What began as a small, intimate family endeavor has grown into a foundation that has helped some 500 young musicians, many of whom have gone on to international fame.

 Tom Cohen (photo credit: DANIEL KAMINSKY)
Tom Cohen
(photo credit: DANIEL KAMINSKY)
Jerusalem Report logo small (credit: JPOST STAFF)
Jerusalem Report logo small (credit: JPOST STAFF)

Tom Cohen boarded a bus in Beersheba heading to Tel Aviv, his mandolin safely tucked in his backpack. Lacking money to pay the tuition at the Jerusalem Academy of Music and Dance, he was on his way to impress a high-level banker into offering him a scholarship.

Yaffa Israeli, then head of international banking at Israel Discount Bank and founder and chairman of the Ronen Foundation, had been a patron of young violinists, pianists and aspiring opera singers. Would she grant a scholarship to the visiting mandolin player?

He walked into her office woefully disheveled – shorts, t-shirt, flip-flops – took out his mandolin, and without a word, began to strum and pick, his fingers dancing on the strings. “Shalom,” he said when done. “I’m Tom Cohen.”

Cohen, 39, is founder and conductor of the multi-cultural, world-renown Jerusalem East and West Orchestra, which blends, rewrites and reinvents the music of Europe and the Mediterranean. The orchestra has performed around the world.

Cohen will drop everything on October 25 to donate his time to the Ronen Foundation’s “Evening of the Stars” gala concert to raise funds for scholarships for the next generation of young musicians. The concert will take place at the Tel Aviv Museum of Art to honor the foundation’s 30-year anniversary.

Chen Reiss was just 16 when she met Yaffa Israeli at the Thelma Yellin High School of the Arts in Givatayim.

“When she spoke, I saw the light in her eyes,” recalls Israeli. “I told her: ‘Chen Reiss, you’re going to be a star.’”

 Chen Reiss (credit: PAUL MARC MITCHELL)
Chen Reiss (credit: PAUL MARC MITCHELL)

With her crystal-clear soprano voice, Reiss has sung major roles at the world’s most prestigious venues including the Vienna State Opera, Teatro all Scala, and the Royal Opera House Covent Garden.

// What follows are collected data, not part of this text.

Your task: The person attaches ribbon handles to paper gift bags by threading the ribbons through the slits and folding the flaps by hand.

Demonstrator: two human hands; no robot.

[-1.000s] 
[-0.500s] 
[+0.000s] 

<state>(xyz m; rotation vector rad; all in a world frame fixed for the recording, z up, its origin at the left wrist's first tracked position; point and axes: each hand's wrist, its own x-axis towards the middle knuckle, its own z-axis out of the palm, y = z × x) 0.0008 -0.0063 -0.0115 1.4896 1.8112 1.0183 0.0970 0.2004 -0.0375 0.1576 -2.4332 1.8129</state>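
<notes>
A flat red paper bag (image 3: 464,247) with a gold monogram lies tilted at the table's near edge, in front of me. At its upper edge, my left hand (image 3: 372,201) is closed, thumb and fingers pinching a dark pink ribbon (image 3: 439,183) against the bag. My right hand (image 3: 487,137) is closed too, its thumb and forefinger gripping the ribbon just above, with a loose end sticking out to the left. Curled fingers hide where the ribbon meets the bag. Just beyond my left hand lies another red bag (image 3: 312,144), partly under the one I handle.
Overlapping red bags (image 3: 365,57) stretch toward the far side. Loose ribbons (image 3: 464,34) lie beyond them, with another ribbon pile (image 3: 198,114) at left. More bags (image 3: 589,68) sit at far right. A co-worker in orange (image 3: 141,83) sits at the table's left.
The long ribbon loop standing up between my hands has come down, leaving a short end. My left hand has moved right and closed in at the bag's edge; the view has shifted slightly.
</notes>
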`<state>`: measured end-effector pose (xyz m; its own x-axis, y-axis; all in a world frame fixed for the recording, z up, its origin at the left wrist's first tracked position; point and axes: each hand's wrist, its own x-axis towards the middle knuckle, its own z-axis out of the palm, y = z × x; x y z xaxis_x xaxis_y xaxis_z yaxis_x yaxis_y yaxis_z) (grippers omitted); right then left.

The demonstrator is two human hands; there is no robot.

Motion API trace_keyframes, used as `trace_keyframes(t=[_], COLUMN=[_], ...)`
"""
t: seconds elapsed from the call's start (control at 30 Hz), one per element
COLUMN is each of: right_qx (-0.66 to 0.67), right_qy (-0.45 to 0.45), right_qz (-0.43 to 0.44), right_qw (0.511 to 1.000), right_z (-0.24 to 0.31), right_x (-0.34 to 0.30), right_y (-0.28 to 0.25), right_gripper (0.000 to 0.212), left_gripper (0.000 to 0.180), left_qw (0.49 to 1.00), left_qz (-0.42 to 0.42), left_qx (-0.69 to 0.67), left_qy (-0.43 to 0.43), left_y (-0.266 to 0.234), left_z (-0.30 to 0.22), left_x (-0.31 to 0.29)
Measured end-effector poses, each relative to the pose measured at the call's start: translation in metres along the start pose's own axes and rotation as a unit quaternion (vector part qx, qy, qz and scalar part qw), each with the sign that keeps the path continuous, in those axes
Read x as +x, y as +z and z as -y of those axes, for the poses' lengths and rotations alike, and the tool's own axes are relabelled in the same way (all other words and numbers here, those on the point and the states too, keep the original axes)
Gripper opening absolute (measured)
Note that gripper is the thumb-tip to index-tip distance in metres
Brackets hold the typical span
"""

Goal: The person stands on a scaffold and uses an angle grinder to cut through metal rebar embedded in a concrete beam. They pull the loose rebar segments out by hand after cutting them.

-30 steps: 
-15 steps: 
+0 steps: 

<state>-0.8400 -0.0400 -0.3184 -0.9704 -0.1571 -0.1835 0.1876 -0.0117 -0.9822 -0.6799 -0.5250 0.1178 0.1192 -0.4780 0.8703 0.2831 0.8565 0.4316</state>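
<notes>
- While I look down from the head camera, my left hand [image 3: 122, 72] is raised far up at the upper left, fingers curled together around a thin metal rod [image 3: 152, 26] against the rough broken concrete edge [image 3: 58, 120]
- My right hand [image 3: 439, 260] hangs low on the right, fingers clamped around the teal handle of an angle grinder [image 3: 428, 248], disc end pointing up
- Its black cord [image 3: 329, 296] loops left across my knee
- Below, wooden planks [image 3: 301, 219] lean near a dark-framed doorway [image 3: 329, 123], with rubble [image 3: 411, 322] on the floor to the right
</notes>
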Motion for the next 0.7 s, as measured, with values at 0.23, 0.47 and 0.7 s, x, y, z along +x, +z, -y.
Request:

Reiss was also invited to sing for Pope Francis during a Christmas Mass broadcast worldwide. She too will devote her time to performing at the concert.

“Yaffa Israeli is like a mother for me,” she says in a telephone interview from her home base in London, after returning from a five-country tour singing in the “Infernal Comedy-Confessions of a Serial Killer” with John Malkovich. “I will always find time to come and perform for Yaffa and the foundation. The relationship is deeper than just a professional connection. When I studied in New York, she came to visit. When I had my debut in La Scala and in Berlin, she came to hear me sing. She followed me around the world and introduced me to so many people in the business. I can say with all my heart that she is the most important support I’ve ever had. She was always there for me. The Ronen Foundation is not just about scholarships. You get accepted into a warm family. I give Yaffa a lot of credit for my success.”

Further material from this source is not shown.